* [Activity]
Retype exactly the lines that run from the start of the data to the line holding "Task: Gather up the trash", including both, and only those.

*** Supplied material

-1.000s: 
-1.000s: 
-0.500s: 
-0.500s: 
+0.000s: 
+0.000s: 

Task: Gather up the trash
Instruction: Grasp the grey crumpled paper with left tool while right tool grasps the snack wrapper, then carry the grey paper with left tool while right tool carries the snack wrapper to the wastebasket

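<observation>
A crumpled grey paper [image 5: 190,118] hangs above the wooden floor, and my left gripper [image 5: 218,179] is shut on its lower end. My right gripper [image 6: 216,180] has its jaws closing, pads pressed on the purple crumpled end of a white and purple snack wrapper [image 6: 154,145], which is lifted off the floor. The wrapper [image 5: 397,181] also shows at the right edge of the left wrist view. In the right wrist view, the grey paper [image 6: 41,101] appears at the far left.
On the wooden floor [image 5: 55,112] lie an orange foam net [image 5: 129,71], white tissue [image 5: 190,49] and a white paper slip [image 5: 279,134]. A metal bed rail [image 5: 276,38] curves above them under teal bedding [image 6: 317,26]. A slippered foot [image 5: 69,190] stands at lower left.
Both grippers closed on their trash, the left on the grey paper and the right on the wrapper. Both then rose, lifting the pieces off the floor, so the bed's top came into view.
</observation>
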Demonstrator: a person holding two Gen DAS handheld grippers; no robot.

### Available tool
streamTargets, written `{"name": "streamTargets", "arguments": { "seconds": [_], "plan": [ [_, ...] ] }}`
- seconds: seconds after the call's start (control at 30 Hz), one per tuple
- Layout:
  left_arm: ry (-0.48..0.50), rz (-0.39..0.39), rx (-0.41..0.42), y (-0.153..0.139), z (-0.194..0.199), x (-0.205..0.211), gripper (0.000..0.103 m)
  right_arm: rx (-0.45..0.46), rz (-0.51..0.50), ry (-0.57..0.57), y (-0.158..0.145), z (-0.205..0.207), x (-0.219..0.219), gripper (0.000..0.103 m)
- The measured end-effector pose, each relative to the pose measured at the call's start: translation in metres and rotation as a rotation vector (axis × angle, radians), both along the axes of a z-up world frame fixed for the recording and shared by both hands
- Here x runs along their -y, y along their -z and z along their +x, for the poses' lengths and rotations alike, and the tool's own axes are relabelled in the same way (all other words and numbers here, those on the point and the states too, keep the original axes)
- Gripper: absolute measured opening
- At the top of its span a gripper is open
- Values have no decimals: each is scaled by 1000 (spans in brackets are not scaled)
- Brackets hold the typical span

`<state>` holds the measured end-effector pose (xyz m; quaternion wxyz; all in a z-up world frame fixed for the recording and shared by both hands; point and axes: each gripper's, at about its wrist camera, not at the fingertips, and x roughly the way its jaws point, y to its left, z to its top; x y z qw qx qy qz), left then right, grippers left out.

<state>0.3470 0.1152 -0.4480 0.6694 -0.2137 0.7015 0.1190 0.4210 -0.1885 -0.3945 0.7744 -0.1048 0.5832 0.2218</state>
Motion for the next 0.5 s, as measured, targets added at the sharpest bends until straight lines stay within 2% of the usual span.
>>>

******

* [Solution for this task]
-1.000s: 
-1.000s: 
-0.500s: 
-0.500s: 
+0.000s: 
+0.000s: 

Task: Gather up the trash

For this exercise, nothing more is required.